→ **Instructions for the task**: The lines below starting at the line containing "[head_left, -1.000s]" and ending at the line containing "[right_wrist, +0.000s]" are to be repeated exactly, with both ends kept and nothing else added.
──────── Provided records ────────
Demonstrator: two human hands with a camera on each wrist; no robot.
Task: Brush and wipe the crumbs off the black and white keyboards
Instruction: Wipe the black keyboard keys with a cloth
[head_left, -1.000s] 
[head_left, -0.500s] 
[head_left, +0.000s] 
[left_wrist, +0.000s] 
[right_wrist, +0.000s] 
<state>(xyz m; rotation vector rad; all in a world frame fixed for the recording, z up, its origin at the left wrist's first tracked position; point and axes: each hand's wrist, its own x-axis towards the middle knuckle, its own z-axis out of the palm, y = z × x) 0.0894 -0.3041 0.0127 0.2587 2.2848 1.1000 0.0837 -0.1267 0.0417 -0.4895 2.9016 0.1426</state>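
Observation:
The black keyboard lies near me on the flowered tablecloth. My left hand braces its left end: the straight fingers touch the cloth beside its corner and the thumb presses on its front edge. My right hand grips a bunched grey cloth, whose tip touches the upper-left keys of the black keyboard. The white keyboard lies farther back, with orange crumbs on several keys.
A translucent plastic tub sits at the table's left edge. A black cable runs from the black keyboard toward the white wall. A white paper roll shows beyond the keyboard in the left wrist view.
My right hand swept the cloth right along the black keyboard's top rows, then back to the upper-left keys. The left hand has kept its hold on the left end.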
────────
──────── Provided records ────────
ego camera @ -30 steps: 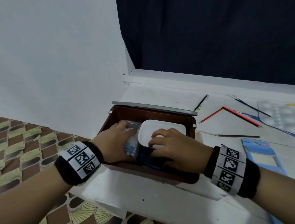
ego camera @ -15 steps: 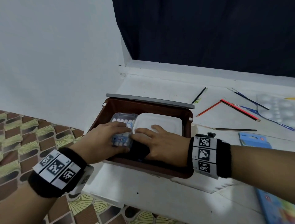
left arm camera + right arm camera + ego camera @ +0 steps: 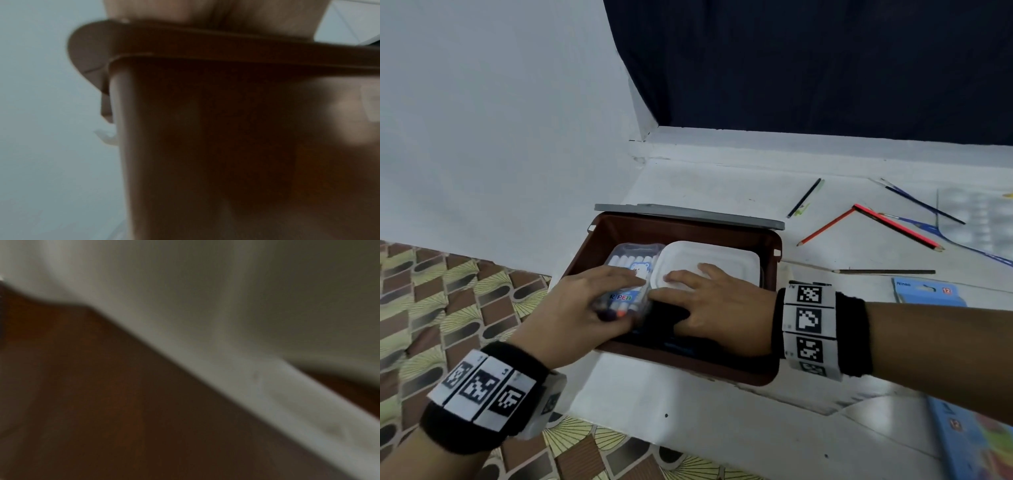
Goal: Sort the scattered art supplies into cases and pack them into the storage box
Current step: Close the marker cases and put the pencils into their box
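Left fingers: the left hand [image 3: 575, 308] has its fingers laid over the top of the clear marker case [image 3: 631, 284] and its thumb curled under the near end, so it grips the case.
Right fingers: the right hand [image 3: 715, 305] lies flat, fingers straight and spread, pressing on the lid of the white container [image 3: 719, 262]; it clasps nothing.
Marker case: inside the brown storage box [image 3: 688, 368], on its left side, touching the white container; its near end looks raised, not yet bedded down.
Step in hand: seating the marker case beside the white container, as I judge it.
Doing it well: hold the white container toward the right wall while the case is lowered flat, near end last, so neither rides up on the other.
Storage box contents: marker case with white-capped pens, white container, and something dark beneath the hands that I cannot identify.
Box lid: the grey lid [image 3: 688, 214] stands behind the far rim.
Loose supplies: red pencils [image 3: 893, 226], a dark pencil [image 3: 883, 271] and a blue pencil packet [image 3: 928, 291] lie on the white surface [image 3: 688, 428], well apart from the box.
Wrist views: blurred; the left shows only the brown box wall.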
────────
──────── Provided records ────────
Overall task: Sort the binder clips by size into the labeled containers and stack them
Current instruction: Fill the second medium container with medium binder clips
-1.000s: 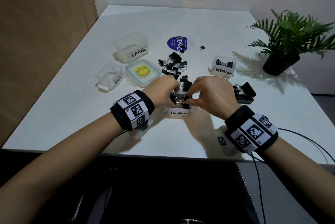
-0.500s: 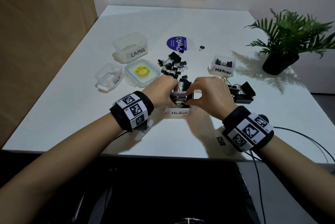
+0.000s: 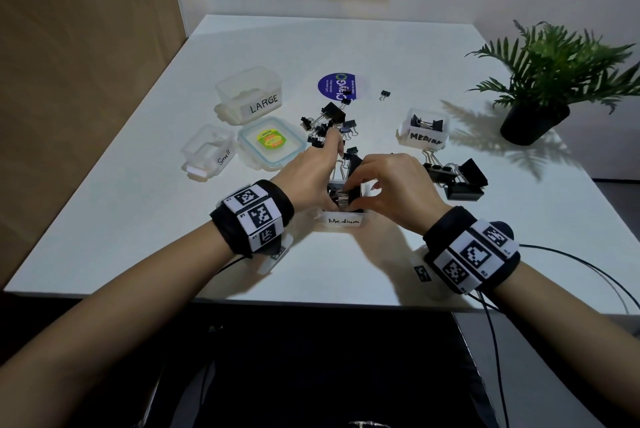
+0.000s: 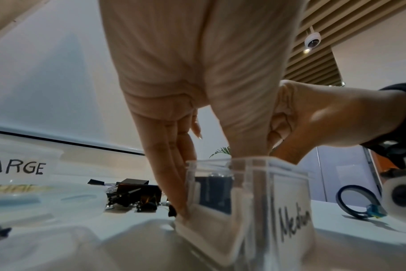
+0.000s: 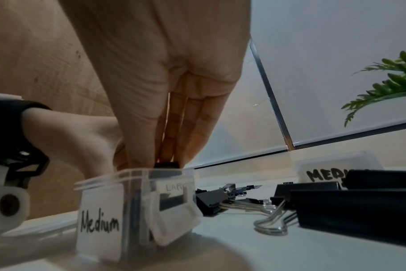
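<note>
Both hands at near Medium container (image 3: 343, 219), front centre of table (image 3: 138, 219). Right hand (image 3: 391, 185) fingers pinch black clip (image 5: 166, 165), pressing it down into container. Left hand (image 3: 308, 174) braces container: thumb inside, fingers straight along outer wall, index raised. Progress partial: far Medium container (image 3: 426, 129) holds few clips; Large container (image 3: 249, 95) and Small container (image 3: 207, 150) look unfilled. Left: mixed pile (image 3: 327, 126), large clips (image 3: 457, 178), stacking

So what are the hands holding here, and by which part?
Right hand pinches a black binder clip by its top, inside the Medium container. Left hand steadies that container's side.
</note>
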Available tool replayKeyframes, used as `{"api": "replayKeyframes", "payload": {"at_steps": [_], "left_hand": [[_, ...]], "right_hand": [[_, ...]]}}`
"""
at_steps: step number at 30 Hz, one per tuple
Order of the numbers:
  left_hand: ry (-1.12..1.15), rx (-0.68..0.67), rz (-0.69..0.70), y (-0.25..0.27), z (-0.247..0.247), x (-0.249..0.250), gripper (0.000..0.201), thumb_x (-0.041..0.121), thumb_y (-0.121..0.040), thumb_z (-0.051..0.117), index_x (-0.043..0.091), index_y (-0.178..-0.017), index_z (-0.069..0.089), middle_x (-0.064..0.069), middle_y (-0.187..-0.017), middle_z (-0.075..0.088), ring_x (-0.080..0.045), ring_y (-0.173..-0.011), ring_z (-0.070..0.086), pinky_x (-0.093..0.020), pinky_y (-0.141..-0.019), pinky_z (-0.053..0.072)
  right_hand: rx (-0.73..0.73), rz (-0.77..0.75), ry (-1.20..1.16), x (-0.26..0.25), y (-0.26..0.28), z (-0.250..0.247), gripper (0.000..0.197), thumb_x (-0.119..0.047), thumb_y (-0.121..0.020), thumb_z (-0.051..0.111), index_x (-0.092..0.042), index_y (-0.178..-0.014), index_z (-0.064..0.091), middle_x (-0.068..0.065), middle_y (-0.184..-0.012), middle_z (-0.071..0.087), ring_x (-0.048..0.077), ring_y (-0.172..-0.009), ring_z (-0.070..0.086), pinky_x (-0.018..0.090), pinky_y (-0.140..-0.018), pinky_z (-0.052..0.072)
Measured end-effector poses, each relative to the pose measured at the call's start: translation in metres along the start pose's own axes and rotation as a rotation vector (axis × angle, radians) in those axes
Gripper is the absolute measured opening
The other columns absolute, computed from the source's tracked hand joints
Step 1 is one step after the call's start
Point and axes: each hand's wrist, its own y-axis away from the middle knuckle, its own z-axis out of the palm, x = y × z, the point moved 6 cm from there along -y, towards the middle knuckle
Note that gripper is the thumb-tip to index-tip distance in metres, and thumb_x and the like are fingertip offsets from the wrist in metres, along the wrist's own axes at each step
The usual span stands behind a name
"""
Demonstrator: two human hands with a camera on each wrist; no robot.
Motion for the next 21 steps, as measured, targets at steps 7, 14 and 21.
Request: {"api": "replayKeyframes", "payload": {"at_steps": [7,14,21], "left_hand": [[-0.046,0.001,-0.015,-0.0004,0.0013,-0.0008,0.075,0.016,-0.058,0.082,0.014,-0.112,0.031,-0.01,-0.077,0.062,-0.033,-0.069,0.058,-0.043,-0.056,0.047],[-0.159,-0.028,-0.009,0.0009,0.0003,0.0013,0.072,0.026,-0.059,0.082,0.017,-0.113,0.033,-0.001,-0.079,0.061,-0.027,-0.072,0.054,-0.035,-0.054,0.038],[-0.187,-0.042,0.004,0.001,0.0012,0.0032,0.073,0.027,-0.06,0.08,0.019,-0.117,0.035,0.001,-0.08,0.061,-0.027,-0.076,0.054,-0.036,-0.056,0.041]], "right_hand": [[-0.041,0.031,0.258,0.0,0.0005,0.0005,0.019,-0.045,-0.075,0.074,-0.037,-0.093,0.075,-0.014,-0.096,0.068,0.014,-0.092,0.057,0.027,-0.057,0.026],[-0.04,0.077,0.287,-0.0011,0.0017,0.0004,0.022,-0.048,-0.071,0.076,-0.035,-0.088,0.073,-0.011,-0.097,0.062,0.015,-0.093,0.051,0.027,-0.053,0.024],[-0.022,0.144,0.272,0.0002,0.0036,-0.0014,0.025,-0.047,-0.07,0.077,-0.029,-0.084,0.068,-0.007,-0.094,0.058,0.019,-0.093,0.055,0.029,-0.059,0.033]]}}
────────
→ **Response for this exercise**:
[head_left, -1.000s] 
[head_left, -0.500s] 
[head_left, +0.000s] 
[left_wrist, +0.000s] 
[right_wrist, +0.000s] 

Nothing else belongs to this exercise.